• **The task**: I need the lines below from the one with "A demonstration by" down to the one with "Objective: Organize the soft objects" reproduced exactly, both ends included, and nothing else.

━━━━━ Provided data

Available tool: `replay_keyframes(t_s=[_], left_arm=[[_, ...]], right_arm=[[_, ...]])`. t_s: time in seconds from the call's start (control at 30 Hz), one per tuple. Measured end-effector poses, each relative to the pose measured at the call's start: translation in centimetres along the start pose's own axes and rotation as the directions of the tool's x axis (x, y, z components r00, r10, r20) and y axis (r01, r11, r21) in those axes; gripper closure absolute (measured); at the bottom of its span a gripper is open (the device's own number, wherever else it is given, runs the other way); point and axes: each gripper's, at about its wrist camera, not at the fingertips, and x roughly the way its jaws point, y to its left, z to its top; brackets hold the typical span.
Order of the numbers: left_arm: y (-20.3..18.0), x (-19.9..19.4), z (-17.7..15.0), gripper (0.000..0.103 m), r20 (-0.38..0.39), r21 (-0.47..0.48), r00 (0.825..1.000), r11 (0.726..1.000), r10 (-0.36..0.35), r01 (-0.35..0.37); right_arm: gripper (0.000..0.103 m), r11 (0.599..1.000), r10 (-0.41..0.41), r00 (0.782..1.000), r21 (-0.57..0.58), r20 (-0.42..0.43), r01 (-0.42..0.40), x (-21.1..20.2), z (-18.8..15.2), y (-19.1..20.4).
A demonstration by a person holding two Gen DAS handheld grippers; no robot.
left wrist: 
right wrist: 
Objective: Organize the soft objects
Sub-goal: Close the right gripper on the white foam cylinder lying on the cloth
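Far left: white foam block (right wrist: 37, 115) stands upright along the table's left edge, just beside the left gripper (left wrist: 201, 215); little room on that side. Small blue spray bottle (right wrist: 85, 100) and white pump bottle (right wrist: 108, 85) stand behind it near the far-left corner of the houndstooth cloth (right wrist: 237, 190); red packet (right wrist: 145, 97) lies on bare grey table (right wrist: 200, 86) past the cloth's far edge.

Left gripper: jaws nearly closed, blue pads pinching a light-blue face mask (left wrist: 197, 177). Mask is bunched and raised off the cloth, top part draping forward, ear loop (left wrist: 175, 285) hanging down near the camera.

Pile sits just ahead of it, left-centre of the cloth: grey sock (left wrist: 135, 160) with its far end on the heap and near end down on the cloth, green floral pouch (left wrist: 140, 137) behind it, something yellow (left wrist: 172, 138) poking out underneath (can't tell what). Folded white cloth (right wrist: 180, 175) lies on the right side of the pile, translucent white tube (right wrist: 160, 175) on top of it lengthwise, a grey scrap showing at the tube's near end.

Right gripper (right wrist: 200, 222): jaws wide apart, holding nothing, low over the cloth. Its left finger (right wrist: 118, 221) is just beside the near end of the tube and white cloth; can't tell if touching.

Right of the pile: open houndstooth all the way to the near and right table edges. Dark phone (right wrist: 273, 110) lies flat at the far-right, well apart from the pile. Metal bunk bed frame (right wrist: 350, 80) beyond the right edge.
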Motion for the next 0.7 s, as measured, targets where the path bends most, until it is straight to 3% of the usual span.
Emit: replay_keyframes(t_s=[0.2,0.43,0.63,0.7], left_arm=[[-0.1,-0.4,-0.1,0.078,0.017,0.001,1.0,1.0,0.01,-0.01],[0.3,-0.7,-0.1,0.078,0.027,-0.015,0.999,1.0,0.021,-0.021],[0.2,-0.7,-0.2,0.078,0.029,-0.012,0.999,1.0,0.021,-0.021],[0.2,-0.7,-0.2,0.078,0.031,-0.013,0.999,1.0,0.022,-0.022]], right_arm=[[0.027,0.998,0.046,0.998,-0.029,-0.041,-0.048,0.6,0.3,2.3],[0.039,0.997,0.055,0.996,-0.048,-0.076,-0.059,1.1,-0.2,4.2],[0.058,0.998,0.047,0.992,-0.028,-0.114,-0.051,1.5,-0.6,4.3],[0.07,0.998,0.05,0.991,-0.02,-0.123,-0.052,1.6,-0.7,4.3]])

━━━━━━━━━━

• **Task answer**:
A demonstration by a person holding two Gen DAS handheld grippers; no robot.
left wrist: 
right wrist: 
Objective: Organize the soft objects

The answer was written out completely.